Di dalam hadis riwayat Imam Muslim yang
nama lengkapnya al-Imam abi al-Husein Muslim ibn Hajjaj ibn Muslim
al-Qusyairi al-Nisaburi, di dalam kitabnya al-Jami’ al-Sahih juz I
halaman 99, yang bersumber dari sahabat Anas bin Malik, ia berkata:
adalah Rasulullah SAW. bersabda: didatangkan kepadaku Buraq, yaitu hewan
(dabbah) yang berwarna putih (abyadh), bertubuh panjang (thawil), lebih
besar dari keledai dan lebih kecil dari baghal, dan sekali ia
menjejakkan kakinya yang berkuku bergerak sejauh mata memandang.
Menurut seorang ulama terkemuka dari
kalangan mazhab Syafi’I dalam hal ini adalah Imam Abi Zakaria Yahya bin
Syaraf al-Nawawi al-Dimasyqi yang dikenal dengan sebutan Imam al-Nawawi
di dalam kitabnya Sahih Muslim bi Syarhi al-Nawawi, jilid I, halaman
170-171 menerangkan tentang Buraq, bahwa menurut ahli bahasa Buraq
adalah nama hewan yang dikendarai Rasulullah SAW pada malam Isra’ dan
Mi’raj.
Menurut Imam al-Nawawi, mengutip
al-Zubaidi di dalam kitabnya Mukhtasharul ‘ain dan sahabat al-Tahriy,
bahwa Buraq adalah hewan yang digunakan oleh para nabi sebagai kendaraan
mereka.
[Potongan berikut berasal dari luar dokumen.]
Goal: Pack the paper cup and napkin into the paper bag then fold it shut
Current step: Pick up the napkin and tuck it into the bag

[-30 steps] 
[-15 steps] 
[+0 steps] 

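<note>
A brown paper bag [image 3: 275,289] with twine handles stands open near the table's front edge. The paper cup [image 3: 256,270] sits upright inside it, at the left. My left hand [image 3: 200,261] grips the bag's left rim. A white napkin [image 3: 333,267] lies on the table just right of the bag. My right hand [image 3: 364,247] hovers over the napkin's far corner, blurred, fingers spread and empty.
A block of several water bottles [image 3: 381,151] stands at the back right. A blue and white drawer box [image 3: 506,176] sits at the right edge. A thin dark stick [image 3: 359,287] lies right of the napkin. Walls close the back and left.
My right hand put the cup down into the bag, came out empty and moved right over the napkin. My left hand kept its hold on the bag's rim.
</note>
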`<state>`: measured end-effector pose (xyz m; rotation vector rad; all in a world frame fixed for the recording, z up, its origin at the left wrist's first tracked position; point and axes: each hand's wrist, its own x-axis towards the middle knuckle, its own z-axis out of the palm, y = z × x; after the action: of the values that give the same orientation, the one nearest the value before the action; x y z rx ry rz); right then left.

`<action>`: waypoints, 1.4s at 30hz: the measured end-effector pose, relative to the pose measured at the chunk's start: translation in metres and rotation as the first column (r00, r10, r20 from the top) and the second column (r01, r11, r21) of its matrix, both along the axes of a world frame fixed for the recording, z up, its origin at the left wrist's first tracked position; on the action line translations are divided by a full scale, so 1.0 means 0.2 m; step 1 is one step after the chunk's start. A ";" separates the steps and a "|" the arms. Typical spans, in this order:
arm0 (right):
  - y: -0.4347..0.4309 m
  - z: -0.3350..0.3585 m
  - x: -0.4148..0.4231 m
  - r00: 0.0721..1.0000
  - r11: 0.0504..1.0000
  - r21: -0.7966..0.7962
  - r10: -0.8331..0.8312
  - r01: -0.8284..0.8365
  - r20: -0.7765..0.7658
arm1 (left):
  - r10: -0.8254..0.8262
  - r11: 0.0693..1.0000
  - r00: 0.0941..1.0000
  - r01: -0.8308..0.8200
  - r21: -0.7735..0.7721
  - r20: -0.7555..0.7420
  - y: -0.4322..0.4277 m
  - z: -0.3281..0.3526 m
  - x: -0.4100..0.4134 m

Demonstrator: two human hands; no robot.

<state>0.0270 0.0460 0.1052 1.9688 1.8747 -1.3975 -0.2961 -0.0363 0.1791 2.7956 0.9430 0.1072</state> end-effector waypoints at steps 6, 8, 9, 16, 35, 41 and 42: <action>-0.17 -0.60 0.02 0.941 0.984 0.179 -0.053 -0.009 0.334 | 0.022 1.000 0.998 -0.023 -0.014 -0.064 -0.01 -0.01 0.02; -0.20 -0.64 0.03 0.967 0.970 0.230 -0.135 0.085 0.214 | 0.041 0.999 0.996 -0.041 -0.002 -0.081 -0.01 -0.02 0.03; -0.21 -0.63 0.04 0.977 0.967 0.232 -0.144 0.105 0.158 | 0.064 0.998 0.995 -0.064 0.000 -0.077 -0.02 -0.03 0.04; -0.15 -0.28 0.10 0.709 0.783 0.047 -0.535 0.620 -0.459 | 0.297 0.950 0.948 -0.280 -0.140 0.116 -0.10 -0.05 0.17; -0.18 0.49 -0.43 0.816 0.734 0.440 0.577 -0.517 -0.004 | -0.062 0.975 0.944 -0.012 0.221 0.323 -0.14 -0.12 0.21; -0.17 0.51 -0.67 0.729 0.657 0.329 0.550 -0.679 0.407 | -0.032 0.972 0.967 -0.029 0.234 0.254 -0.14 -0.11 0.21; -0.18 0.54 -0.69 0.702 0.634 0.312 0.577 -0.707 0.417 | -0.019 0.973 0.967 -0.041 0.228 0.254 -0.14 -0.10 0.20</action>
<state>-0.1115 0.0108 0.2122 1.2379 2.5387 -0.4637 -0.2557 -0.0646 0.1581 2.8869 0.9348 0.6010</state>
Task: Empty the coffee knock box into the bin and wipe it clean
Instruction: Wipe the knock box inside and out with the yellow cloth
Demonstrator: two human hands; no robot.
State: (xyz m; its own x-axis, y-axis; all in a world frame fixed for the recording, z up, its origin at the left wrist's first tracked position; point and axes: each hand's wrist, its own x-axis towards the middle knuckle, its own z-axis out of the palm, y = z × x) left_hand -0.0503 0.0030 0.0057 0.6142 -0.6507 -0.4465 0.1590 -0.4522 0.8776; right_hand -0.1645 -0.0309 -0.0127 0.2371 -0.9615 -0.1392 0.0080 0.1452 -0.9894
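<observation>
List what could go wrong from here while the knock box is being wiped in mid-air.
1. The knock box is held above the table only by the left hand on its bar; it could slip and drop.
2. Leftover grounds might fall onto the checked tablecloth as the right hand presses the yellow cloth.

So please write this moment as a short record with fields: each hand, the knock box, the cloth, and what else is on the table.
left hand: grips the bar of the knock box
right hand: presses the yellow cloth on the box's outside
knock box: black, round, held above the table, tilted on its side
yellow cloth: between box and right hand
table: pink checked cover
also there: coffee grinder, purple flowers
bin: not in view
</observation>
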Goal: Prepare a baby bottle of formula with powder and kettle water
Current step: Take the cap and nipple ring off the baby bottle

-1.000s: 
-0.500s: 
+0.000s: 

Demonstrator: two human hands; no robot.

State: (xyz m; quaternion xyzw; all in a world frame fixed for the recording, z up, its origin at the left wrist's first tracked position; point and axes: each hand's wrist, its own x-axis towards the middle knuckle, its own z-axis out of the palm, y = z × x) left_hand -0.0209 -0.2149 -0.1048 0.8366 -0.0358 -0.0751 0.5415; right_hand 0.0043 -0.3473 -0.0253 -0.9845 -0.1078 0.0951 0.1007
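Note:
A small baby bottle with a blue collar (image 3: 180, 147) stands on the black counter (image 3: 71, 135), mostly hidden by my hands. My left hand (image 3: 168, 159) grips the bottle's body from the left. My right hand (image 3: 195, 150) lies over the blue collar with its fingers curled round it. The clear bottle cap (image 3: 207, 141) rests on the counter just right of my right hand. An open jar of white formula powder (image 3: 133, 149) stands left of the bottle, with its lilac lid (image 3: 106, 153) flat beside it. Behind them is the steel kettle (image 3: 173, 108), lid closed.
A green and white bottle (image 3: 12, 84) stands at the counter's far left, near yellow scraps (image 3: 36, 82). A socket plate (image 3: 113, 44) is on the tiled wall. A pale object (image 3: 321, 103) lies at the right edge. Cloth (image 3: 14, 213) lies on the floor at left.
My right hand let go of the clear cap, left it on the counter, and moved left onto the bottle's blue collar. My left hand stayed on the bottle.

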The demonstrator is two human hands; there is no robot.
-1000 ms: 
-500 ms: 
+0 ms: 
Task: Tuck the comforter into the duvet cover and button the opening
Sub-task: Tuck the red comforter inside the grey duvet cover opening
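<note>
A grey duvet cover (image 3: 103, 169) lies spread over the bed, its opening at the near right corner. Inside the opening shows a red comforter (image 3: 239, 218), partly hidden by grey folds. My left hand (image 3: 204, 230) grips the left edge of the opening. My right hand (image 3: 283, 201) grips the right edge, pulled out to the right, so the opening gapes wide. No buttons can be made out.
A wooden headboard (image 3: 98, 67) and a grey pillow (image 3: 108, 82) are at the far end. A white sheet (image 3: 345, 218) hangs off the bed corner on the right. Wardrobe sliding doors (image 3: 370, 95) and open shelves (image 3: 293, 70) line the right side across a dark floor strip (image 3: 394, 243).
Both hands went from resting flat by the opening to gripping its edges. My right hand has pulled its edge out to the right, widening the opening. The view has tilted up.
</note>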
Menurut Imam al-Nawawi, dikatakan Buraq untuk menggambarkan
kecepatannya (lisur’atihi) dan dikatakan seperti itu karena sifatnya
yang cepat seperti cahaya dan kilat. Sedangkan al-abyadh (putih) menurut
Imam Nawawi adalah warna bulunya.
Imam al-Baihagi dalam kitab al-Dalail
memuat hadis tentang Buraq melalui jalur sanad Abdurrahman dari Hasyim
bin Hasyim bin ‘Utbah bin Abi Waqqas dari Anas bin Malik ia berkata,
ketika Jibril datang dengan Buraq kepada Rasul SAW, di mana seolah-olah
Buraq itu menegakkan telinganya, maka JIbril berkata kepada Buraq,
“Wahai Buraq jangan begitu, demi Allah engkau tidak pernah dikendarai
oleh seorang seperti dia, kemudian Rasulullah SAW pun berangkat dengan
Buraq itu.
Dalam hal ini, ibnu Dihyah dan al-Munir
mengatakan bahwa Buraq sulit dikendarai karena ta’ajub dan gembira
terhadap Nabi SAW yang akan mengendarainya (Tarikh al-Dimasyqi, karya
Ibnu Asakir, jilid III, hlm 311). Di dalam hadis yang lain Imam
al-Baihaqi, melalui jalur periwayatan sahabat Abu Said al-Khudri, Nabi
SAW bersabda”Tiba-tiba ada seekor hewan yang menyerupai hewan kalian,
yaitu baghal kalian ini, telinganya bergelombang (bergerigi)”.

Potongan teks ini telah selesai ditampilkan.